======== MATERIAL PROVIDED ========

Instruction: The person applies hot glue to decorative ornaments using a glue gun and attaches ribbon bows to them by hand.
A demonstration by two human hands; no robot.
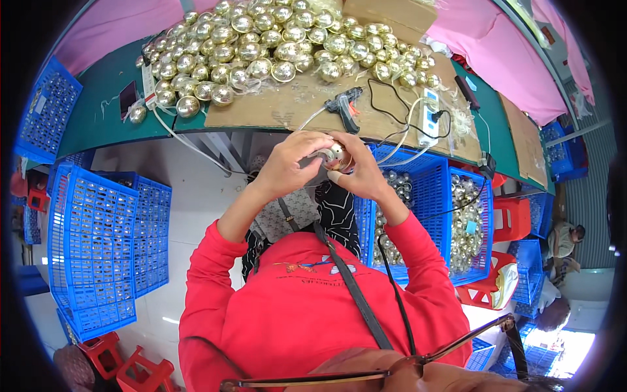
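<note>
Shiny gold ball is sitting btwn my two hands, over my lap & just in front of the bench edge. Hands are closing round it together: L hand is holding its L side w/ thumb & fingers, R hand is cupping the R side. Fingers are hiding much of it, so can't tell exact contact pts. Patterned cloth is covering part of my lap. To my R, blue crates are standing side by side, holding more balls; to my L, other blue crates are standing on the floor. Up on the green bench, a cardboard sheet is lying along the near edge. Black glue gun is resting on it, w/ a white-&-blue power strip lying to its R. Farther back, a big pile of gold balls is spreading across, w/ a carton standing behind & pink cloth hanging beyond.
</note>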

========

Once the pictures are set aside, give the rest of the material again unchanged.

Instruction: The person applies hot glue to decorative ornaments using a glue gun and attaches ribbon bows to them by hand.
A demonstration by two human hands; no robot.
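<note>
Shiny gold ball is sitting btwn my two hands, over my lap & just in front of the bench edge. Hands are closing round it together: L hand is holding its L side w/ thumb & fingers, R hand is cupping the R side. Fingers are hiding much of it, so can't tell exact contact pts. Patterned cloth is covering part of my lap. To my R, blue crates are standing side by side, holding more balls; to my L, other blue crates are standing on the floor. Up on the green bench, a cardboard sheet is lying along the near edge. Black glue gun is resting on it, w/ a white-&-blue power strip lying to its R. Farther back, a big pile of gold balls is spreading across, w/ a carton standing behind & pink cloth hanging beyond.
</note>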

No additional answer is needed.